This document describes the process of adding custom item models to rpf as was done by a contributor to the rpf package (Carl F. Falk) with assistance from the package author (Joshua N. Pritikin) for the logistic function of a monotonic polynomial (LMP) item model (Falk & Cai, in press).
This document assumes experience in editing R and C++ code and installing R packages from source. In addition, use of versioning control software (e.g., git) is also helpful. Not mentioned are platform-specific tools or compilers that need to be in place in order to compile/install packages from source.
The rpf package is modular in the sense that one only needs to write the underlying functions specific to the item model, such as the traceline (ICC, IRF, etc.), derivatives w.r.t. item parameters and the latent trait(s), and a few utility functions. As a byproduct, estimation of a measurement model that utilizes the item model may be possible via use of an external package (e.g., OpenMx)
Obtain rpf source code from CRAN or another source such as GitHub. I used the latter as I wanted to use git to track my own changes and then later merge with the rpf package.
Most work needs to be done in C++ using the first file mentioned in the subsequent section. Testing appears to be easiest from R, however, with some functions in the rpf package yielding access to the underlying C++ functions. It is therefore possible to also glean some insight into what the underyling C++ functions ought to do, and their input by examining rpf documentation and experimenting with associated functions.
The bulk of work that needs to be done to implement an item model takes place in the src/libifa-rpf.cpp file.

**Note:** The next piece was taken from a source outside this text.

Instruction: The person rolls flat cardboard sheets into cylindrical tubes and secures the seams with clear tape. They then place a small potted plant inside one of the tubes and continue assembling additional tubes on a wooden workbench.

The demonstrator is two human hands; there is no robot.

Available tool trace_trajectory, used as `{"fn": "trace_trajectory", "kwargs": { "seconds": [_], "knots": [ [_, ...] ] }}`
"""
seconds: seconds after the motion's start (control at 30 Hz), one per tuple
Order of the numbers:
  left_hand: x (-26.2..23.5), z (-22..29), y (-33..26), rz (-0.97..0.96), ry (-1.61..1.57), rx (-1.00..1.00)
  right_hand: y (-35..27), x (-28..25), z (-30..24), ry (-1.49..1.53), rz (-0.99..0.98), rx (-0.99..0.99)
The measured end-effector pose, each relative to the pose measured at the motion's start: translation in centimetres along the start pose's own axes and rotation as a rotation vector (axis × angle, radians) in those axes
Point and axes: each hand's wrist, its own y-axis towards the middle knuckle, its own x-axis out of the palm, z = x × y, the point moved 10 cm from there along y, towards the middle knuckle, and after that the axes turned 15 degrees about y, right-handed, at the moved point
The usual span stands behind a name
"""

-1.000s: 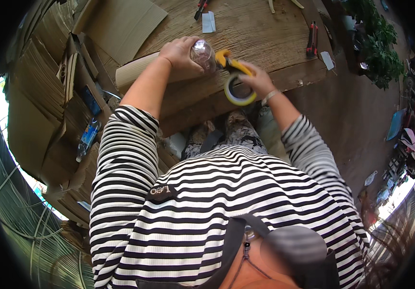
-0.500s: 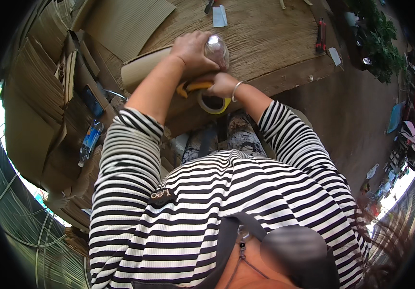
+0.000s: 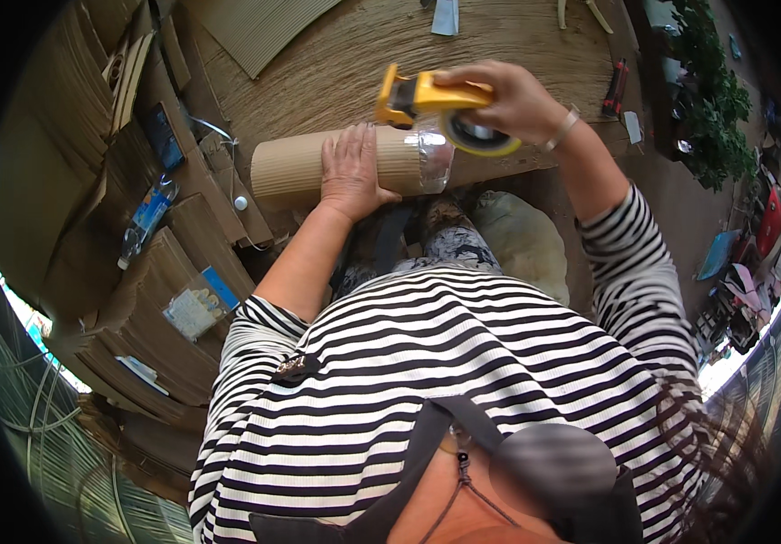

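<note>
A roll of tan corrugated cardboard (image 3: 286,170) lies sideways near the front edge of the wooden table. Shiny clear plastic or tape (image 3: 435,159) covers its right end. My left hand (image 3: 351,172) rests on top of the roll, fingers laid over it and thumb pointing right. Up and to the right, my right hand (image 3: 508,98) is closed round a yellow tape dispenser (image 3: 425,93). The dispenser carries a tape roll (image 3: 476,136) and hangs over the covered end, its head pointing left. Whether a strand of tape joins the two I cannot tell.
Flat corrugated sheet (image 3: 259,27) lies at the table's far left. A red and black utility knife (image 3: 615,88) and a white slip (image 3: 633,127) are at the right. Stacked cardboard (image 3: 55,199) and a plastic bottle (image 3: 147,220) stand left. Green foliage (image 3: 712,100) is far right.
My right hand has lifted the tape dispenser up and right, away from the roll's near side. My left hand has moved from the covered end back onto the bare cardboard.
</note>
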Motion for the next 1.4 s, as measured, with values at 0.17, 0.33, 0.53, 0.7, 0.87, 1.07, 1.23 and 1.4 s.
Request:
{"fn": "trace_trajectory", "kwargs": {
  "seconds": [0.17, 0.33, 0.53, 0.7, 0.87, 1.07, 1.23, 1.4],
  "knots": [
    [0.4, -0.7, -0.5, -0.010, -0.007, -0.063, 2.1, 6.3, 1.5, -0.792, -0.592, 0.390],
    [-0.1, -0.4, 0.2, -0.041, -0.044, -0.073, -1.7, 1.1, 2.1, -0.823, -0.487, 0.399],
    [-1.2, 5.3, 2.2, 0.045, 0.066, 0.267, -1.6, -1.8, 8.2, -0.477, -0.305, 0.458],
    [-2.1, 3.9, 6.5, -0.092, -0.027, 0.263, -5.9, -3.1, 16.1, 0.320, -0.018, 0.461],
    [-3.1, 3.5, 8.3, -0.259, -0.054, 0.208, -22.5, 4.2, 19.6, 0.726, 0.242, 0.590],
    [-2.9, 3.2, 10.1, -0.325, -0.093, 0.231, -30.1, 11.4, 14.9, 0.711, 0.223, 0.687],
    [0.4, 2.3, 13.3, -0.467, -0.228, 0.353, -16.0, 17.2, 16.9, 0.755, 0.001, 0.461],
    [1.1, -2.5, 16.9, -0.561, -0.475, 0.217, -3.5, 20.5, 5.9, 0.029, -0.225, 0.473]
  ]
}}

For example, librpf_model[]
towards the end of the file
contains available item models with associated C++ functions required to
implement each item model. As a concrete example, the following code
chunk effectively lists all functions used by the unidimensional LMP
item model:
{"lmp",
irt_rpf_1dim_lmp_numSpec,
irt_rpf_1dim_lmp_numParam,
irt_rpf_1dim_lmp_paramInfo,
irt_rpf_1dim_lmp_prob,
irt_rpf_logprob_adapter,
irt_rpf_1dim_lmp_deriv1,
irt_rpf_1dim_lmp_deriv2,
irt_rpf_1dim_lmp_dTheta,
irt_rpf_1dim_lmp_rescale,
}
To add a novel item model, one would need to add an analogous chunk
of code to librpf_model[]
with the given functions
pertaining to those used by the novel item model. Each type of function
takes input in the same way regardless of the item model. This is a
feature that helps make rpf modular.
It is easiest to understand the purpose of each function by focusing on the suffixes for the functions above. These suffixes are referenced below. The prefixes often tell us which item model the function pertains to. Below also effectively contains stubs that could be used to start constructing a new item model.
numSpec
Each item model (e.g., when created by R) contains a vector that
contains a specification for the item model. This will contain
information such as the number of categories, factors, and other
item-specific information. I will discuss how this specification is
constructed from R input at a later section of this document. I assume
the numSpec
function merely returns the number of elements
of this vector.
For example:
static int
irt_rpf_1dim_lmp_numSpec(const double *spec)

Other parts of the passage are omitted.